The larger of his thug friends swung a fist. Clarencio twisted away and cracked him in the knuckles with the stick, following with a sharp whack to the ear. Blood burst from the point of impact. The thug screamed and grabbed the bloody flap of gristle, the scuffle forgotten in the pain.

Surprisingly, the last friend had the brains to back away, hands up, presumably to stop the crippled lord from chasing him down.

“Blood sport isn’t as much fun to participate in as it is to watch, is it?” Clarencio returned his stick to the floor and leaned his weight on it. “You’ll forgive me if I don’t help pick up the pieces. I have a rather urgent appointment to attend.”

With a polite nod, he headed down the rounded corridor toward the royal box.

He was grinning, his heart pounding in his ears, the flush of victory warming his face and swelling his chest.

Stupid.

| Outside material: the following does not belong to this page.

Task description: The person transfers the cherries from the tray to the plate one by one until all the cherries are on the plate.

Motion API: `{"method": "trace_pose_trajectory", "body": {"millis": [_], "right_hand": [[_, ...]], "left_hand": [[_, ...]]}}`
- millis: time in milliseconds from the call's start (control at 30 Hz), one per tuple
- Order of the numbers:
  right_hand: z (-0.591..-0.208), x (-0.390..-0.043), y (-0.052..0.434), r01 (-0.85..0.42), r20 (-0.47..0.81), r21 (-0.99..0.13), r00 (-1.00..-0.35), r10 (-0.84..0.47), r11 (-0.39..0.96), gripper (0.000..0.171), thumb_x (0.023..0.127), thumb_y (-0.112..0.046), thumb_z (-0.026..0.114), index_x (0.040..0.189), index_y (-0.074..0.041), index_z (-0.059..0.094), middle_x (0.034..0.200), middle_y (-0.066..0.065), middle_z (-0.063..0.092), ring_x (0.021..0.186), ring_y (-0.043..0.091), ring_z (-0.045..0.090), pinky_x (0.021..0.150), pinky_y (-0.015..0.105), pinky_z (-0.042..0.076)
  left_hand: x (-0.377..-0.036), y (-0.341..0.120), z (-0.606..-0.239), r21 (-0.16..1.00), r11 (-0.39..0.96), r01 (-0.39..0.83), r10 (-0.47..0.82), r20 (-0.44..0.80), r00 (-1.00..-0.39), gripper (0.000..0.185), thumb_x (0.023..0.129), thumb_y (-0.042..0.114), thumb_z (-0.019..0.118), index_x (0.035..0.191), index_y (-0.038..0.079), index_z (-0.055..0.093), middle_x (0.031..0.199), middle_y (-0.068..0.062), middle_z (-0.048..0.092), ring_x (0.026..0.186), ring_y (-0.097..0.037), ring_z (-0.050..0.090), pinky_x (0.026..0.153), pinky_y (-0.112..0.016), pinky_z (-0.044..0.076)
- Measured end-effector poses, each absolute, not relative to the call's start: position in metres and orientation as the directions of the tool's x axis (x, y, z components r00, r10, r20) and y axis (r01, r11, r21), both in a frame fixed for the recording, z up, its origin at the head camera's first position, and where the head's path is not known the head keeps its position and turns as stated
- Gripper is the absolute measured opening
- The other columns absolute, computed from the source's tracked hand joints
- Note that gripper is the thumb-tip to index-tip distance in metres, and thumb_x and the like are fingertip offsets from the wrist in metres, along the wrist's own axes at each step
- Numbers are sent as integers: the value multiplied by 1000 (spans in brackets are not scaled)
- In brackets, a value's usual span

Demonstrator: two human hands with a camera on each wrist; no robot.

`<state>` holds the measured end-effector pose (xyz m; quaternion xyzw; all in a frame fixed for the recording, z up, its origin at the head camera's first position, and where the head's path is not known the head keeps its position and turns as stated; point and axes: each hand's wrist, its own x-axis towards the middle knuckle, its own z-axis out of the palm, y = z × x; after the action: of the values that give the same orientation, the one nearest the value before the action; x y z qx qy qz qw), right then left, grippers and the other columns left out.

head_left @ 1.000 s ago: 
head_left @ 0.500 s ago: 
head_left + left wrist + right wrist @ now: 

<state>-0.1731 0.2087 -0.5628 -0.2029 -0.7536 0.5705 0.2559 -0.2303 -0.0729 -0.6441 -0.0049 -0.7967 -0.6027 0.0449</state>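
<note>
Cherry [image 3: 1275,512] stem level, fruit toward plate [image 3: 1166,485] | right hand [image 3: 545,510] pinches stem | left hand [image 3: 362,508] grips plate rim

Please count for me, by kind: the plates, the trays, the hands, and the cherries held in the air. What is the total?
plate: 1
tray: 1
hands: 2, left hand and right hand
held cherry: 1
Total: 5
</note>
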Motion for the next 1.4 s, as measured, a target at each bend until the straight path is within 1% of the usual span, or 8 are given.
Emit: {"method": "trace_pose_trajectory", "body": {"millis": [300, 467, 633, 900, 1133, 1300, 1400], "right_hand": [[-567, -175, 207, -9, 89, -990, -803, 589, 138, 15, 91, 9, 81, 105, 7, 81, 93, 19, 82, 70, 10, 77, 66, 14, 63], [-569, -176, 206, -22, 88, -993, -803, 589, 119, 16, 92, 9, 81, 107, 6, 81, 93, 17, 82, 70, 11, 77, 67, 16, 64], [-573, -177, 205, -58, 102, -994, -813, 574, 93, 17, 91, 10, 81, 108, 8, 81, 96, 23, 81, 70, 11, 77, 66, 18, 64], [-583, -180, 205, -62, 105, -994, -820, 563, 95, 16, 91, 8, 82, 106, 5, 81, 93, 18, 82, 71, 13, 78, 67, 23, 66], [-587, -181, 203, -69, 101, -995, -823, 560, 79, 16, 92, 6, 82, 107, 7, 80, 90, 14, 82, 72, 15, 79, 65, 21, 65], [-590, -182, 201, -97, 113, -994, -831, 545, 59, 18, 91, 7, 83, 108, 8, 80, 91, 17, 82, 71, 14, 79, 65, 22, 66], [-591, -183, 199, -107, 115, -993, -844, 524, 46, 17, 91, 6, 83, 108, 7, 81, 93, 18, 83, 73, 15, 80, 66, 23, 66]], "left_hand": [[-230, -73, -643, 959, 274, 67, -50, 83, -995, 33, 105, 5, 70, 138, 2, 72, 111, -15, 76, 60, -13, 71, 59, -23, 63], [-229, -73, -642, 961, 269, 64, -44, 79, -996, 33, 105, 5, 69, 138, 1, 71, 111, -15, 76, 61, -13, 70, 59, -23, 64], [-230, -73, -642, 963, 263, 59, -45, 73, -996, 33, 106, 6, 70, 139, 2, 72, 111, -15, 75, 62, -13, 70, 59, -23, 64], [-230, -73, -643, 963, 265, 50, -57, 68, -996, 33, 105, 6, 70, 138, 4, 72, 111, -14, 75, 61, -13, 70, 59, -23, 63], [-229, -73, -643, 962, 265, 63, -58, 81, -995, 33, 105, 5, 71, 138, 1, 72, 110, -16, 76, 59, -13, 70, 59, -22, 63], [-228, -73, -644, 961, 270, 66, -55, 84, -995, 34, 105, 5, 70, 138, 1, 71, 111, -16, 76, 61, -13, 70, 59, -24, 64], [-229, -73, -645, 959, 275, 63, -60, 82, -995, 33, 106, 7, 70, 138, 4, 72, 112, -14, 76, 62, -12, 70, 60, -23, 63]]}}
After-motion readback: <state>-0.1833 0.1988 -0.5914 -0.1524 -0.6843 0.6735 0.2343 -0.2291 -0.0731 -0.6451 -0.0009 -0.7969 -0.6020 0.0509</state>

Reckless. Entirely irrational. The smallest misplacement of his good foot, a minor shift in weight, a little more courage or speed or determination from any one of those boys and he could have been a corpse lying at the bottom of the stairs. A tiny miscalculation and he would’ve saved Lord Kariot and his coconspirators the trouble.

But a Josean-blessed man got sick and tired of being a cripple. Every now and then, he wanted to remember what it was like to win a fight.